EN mis años de alumno de la honorable Academia Preuniversitaria -por aquellos años, un variado catálogo de puntos filipinos, vagos, mentes obtusas y maltrabajas en general- tuve un compañero de armas que estaba obsesionado con el primer Woody Allen. El sujeto en cuestión, del que guardo un grato recuerdo, podía pasarse horas rememorando todos los gags de películas como Coge el dinero y corre, Todo lo que siempre quiso saber sobre el sexo, pero nunca se atrevió a preguntar o Bananas. Llegaba al bar Tajo, regentado por un gallego memorión que nunca olvidaba las deudas de los alocados viernes, se bebía el primer tanque con sed de dromedario y empezaba a relatar por orden de aparición todos los chistes del cómico judío, que para mi amigo era la cúspide de todas las historias posibles del mundo (la del pueblo de Israel, el cine, el arte, la comedia y un largo etcétera). Yo, que como tantos jóvenes estaba aquejado por entonces de la peste de la seriedad, observaba sin comprender muy bien el entusiasmo de aquel camarada de banca por un tipo caricaturesco y fracasado al que dejaban las mujeres en sus películas. Entonces era más de Bogart, quizás porque aún no sabía que había tenido que usar plataformas para poder besar a Ingrid Bergman en Casablanca. La magia del cine, ya saben.
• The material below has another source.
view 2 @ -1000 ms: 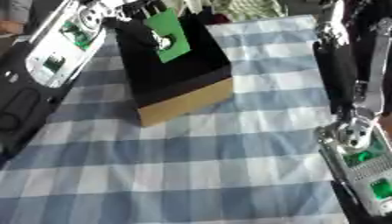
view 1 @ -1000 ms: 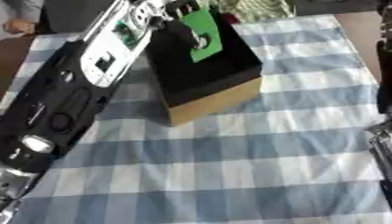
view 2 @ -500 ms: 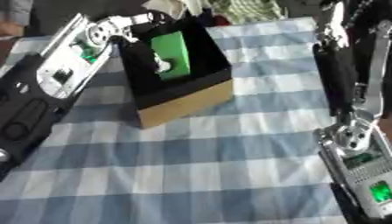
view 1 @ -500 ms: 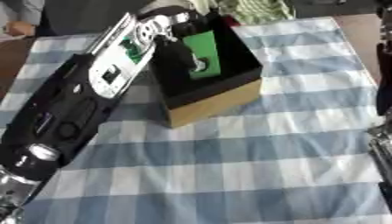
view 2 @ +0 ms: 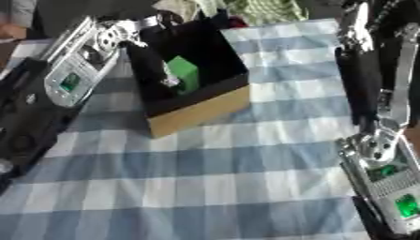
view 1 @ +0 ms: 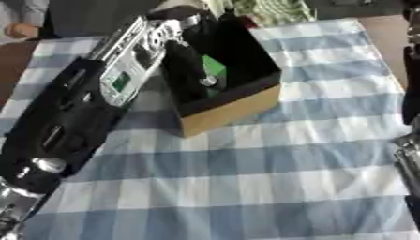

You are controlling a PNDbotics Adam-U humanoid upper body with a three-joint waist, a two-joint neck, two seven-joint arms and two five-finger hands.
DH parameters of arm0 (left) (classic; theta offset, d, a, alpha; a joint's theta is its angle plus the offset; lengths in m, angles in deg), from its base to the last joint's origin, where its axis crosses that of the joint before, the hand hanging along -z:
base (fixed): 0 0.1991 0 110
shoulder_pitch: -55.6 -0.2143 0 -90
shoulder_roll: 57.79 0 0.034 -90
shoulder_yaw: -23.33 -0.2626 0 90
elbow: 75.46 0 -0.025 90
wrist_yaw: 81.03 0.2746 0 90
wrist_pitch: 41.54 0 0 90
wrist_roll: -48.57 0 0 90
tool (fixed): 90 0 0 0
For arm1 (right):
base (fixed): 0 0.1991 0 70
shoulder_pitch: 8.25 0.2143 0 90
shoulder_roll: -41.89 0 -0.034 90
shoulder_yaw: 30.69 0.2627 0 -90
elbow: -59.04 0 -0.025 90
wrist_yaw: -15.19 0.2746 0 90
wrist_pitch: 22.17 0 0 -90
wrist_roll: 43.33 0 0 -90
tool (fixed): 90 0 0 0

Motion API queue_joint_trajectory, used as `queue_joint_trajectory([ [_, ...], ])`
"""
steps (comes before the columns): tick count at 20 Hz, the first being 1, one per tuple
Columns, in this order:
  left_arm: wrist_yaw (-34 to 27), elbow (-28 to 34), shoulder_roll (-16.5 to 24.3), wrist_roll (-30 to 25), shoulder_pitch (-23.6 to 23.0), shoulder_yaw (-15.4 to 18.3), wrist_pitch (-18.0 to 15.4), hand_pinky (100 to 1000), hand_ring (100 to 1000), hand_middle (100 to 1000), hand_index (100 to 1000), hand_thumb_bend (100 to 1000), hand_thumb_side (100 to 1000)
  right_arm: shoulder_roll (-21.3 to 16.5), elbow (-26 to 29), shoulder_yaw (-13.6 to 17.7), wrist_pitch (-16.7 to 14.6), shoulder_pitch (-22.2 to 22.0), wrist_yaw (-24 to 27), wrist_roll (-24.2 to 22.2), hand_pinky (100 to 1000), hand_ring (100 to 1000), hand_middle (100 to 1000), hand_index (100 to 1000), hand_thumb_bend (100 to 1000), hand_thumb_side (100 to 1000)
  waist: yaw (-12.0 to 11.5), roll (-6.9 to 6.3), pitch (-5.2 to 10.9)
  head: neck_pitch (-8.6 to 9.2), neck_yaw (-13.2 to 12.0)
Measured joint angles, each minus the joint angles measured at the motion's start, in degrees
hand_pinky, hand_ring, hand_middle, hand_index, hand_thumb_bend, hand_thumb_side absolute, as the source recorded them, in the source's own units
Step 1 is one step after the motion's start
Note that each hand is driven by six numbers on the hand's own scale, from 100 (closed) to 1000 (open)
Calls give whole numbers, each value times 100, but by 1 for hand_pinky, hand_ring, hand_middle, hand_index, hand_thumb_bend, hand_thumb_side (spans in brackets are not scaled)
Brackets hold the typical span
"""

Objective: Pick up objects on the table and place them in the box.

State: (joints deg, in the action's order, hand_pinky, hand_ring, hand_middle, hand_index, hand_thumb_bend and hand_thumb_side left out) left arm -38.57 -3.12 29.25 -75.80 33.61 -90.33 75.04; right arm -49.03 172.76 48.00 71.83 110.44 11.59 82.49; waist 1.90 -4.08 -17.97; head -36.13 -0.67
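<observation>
Left hand (view 1: 195, 70) reaches down inside box (view 1: 238, 104), dark fingers at green object (view 1: 215, 70) — whether clenched on it or released, cannot tell. Green object sits inside box, against dark interior. Box rests on blue-checked cloth (view 1: 246, 187) over counter. Right hand not visible — only right arm (view 2: 386, 117) along right edge.
</observation>
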Motion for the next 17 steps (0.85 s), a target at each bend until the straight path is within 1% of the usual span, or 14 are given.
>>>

Me estoy acordando mucho de mi amigo estos días de desescalada, algo que no es de extrañar si se tiene en cuenta que el primer tocho que compré en cuanto abrieron las librerías fueron las memorias de Woody Allen, A propósito de nada. El libro es bastante divertido siempre que al lector no le moleste la verbosidad hilarante de un hebreo neoyorquino dispuesto en todo momento a soltar un chiste, algunas veces con más fortuna que otras. Pertenece más al género oral que al escrito (dicho sea como un elogio), por lo que leer sus páginas es como tener a Joan Pera, el histórico doblador al español de Woody, susurrándote al oído junto al cabecero de la cama, lo cual no sé si es una metáfora del todo acertada. En cualquier caso es una manera de aligerar la mente después de semanas aguantando la retórica hueca de tantos moralistas de ocasión. Lo peor del confinamiento ha sido la inflación de la solemnidad. De repente, el mundo se ha llenado de pequeños Rodríguez Zapateros dispuestos a arrearte en la cabeza con un catecismo civil por el menor descuido, como si necesitásemos sus filípicas para ser conscientes del manto fúnebre con el que el virus ha cubierto al mundo. España está plagada de personas subidas a los coturnos de la pedagogía moral, de virtuosos republicanos afilando la guillotina. Se empieza así y se termina descatalogando Lo que el viento se llevó o queriendo condenar a la muerte civil a Woody Allen. En EEUU ya ha pasado. ¿Por qué no aquí?